DIRECTIONS: The word "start" marks the lines to report; pull each of them from the listing.

GIVEN MATERIAL:
+-------+

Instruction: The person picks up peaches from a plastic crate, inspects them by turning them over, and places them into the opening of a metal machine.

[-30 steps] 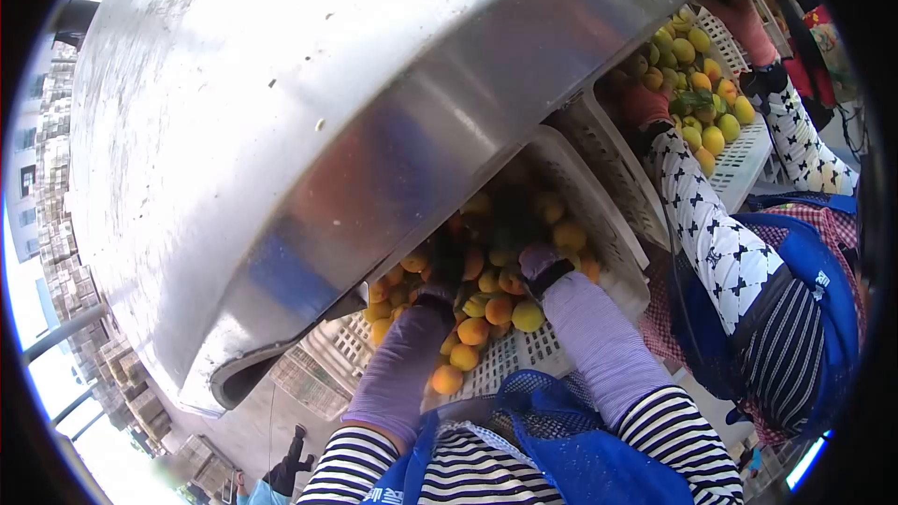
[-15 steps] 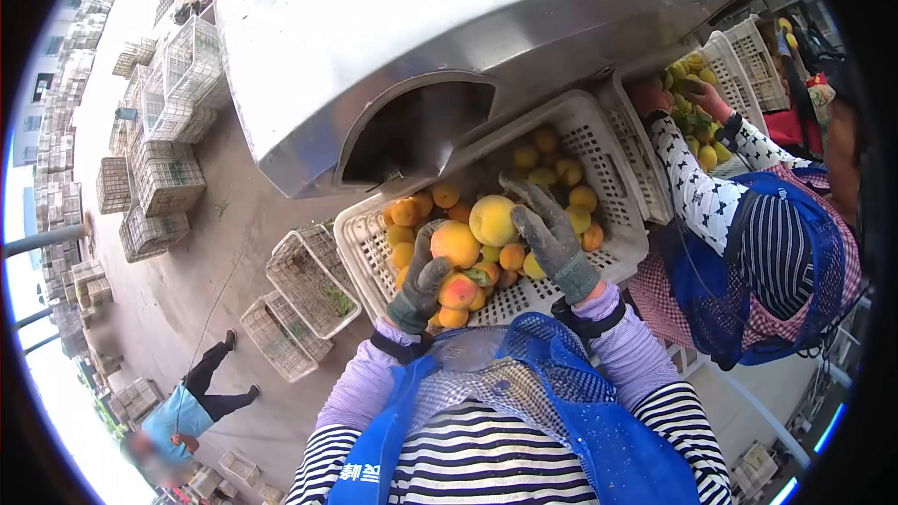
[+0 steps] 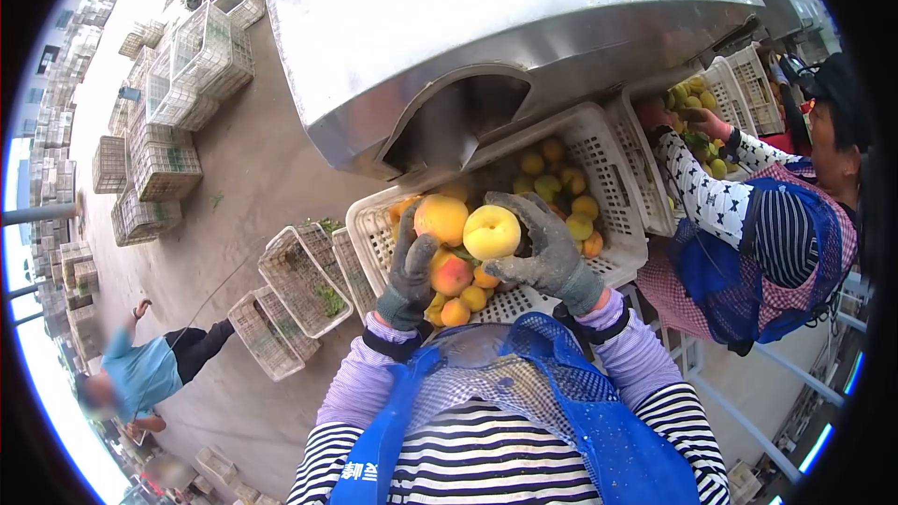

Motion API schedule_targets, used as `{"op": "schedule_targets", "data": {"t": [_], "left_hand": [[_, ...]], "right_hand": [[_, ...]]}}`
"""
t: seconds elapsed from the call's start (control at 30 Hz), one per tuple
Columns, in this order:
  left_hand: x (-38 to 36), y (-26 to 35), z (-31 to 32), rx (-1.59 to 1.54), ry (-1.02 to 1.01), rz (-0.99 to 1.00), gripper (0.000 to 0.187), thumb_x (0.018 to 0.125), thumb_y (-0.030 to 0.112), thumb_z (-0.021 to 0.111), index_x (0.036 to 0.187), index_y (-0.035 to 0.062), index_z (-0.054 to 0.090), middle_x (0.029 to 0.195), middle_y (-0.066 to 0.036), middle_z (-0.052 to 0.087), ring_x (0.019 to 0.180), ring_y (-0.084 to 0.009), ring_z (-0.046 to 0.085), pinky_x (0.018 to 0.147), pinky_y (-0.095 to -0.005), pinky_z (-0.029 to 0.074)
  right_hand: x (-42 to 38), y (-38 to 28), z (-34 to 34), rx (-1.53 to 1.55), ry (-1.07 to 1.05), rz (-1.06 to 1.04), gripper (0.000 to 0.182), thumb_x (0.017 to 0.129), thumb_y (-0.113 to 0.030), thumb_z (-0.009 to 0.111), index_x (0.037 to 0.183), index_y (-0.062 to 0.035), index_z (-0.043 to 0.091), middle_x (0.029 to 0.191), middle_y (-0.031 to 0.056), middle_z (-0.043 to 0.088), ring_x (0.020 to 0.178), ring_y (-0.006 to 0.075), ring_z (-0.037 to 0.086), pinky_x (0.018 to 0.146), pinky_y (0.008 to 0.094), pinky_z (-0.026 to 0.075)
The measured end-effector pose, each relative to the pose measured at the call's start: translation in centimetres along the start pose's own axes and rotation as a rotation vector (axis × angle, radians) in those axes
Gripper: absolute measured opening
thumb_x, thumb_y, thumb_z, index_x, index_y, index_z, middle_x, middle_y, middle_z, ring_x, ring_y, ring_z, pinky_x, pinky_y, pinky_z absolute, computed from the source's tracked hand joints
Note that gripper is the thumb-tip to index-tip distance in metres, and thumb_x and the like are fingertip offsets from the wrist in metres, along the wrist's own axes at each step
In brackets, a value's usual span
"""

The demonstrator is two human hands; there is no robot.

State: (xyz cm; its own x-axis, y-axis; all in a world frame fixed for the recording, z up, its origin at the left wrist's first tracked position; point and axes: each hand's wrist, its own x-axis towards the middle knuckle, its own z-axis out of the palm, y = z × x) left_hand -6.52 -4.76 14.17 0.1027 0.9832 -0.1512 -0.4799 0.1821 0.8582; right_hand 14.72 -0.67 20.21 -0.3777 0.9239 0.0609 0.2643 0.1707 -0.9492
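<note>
Both my hands wear dark grey gloves and are raised over a white plastic crate (image 3: 613, 145) of yellow and orange peaches. My left hand (image 3: 409, 271) is wrapped round an orange-yellow peach (image 3: 441, 220). A paler yellow peach (image 3: 491, 232) is gripped in my right hand (image 3: 547, 257), close beside the first one. Just below them a red-blushed peach (image 3: 451, 274) lies on the pile. The crate stands under the dark opening (image 3: 458, 122) of a metal machine.
The metal machine (image 3: 505, 0) spans the top. At right a co-worker (image 3: 776, 234) reaches into another crate (image 3: 645, 173) of peaches. Empty crates (image 3: 304, 276) stand on the floor at left, near a person in blue (image 3: 145, 374); stacked crates (image 3: 210, 47) stand further back.
My hands have lifted the two peaches up from the pile and brought them close together. The view has shifted slightly. The person at left has moved and raised an arm.
</note>
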Motion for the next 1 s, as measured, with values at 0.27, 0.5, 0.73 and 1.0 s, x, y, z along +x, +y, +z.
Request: {"op": "schedule_targets", "data": {"t": [0.27, 0.5, 0.73, 1.0], "left_hand": [[0.1, -0.6, -2.0, -0.08, 0.135, -0.09, 0.062, 0.1, 0.048, 0.049, 0.14, 0.0014, 0.044, 0.131, -0.014, 0.056, 0.115, -0.0238, 0.059, 0.1, -0.0379, 0.049], [0.5, 0.4, -1.9, -0.162, 0.095, -0.134, 0.053, 0.103, 0.042, 0.044, 0.137, 0.0009, 0.044, 0.132, -0.015, 0.054, 0.12, -0.0239, 0.056, 0.1, -0.0368, 0.049], [1.9, 1.1, -1.8, -0.53, 0.126, -0.346, 0.058, 0.106, 0.048, 0.036, 0.138, 0.0005, 0.046, 0.127, -0.013, 0.06, 0.115, -0.0217, 0.06, 0.1, -0.0353, 0.049], [5.2, 3.8, 1.0, -0.238, 0.068, -0.276, 0.047, 0.108, 0.033, 0.04, 0.139, -0.0016, 0.047, 0.13, -0.012, 0.059, 0.117, -0.0203, 0.058, 0.102, -0.0332, 0.046]], "right_hand": [[10.3, 4.0, 5.6, -0.765, 0.366, -0.072, 0.063, 0.068, -0.052, 0.083, 0.111, -0.0088, 0.064, 0.102, 0.015, 0.065, 0.084, 0.0327, 0.067, 0.066, 0.0433, 0.055], [14.0, 4.4, 6.2, -0.788, 0.367, -0.2, 0.05, 0.072, -0.043, 0.082, 0.102, -0.0079, 0.065, 0.09, 0.0132, 0.066, 0.073, 0.0336, 0.064, 0.069, 0.0453, 0.053], [14.8, 1.6, 3.2, -0.518, 0.176, -0.157, 0.067, 0.072, -0.04, 0.082, 0.124, -0.0036, 0.06, 0.116, 0.0188, 0.062, 0.107, 0.0359, 0.061, 0.09, 0.0452, 0.049], [10.3, 1.8, -1.5, -0.216, -0.455, -0.126, 0.083, 0.072, -0.048, 0.08, 0.138, -0.0073, 0.052, 0.134, 0.0223, 0.054, 0.122, 0.0397, 0.053, 0.103, 0.0445, 0.043]]}}
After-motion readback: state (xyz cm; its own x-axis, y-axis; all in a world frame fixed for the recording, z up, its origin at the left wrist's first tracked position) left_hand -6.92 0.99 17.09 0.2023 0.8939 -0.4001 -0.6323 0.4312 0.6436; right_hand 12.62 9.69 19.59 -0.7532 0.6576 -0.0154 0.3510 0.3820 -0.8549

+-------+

FINISHED EXERCISE:
t: seconds elapsed from the call's start (control at 30 Hz), one per tuple
The measured end-effector pose, each relative to the pose measured at the call's start: translation in centimetres along the start pose's own axes and rotation as a rotation vector (axis × angle, radians) in those axes

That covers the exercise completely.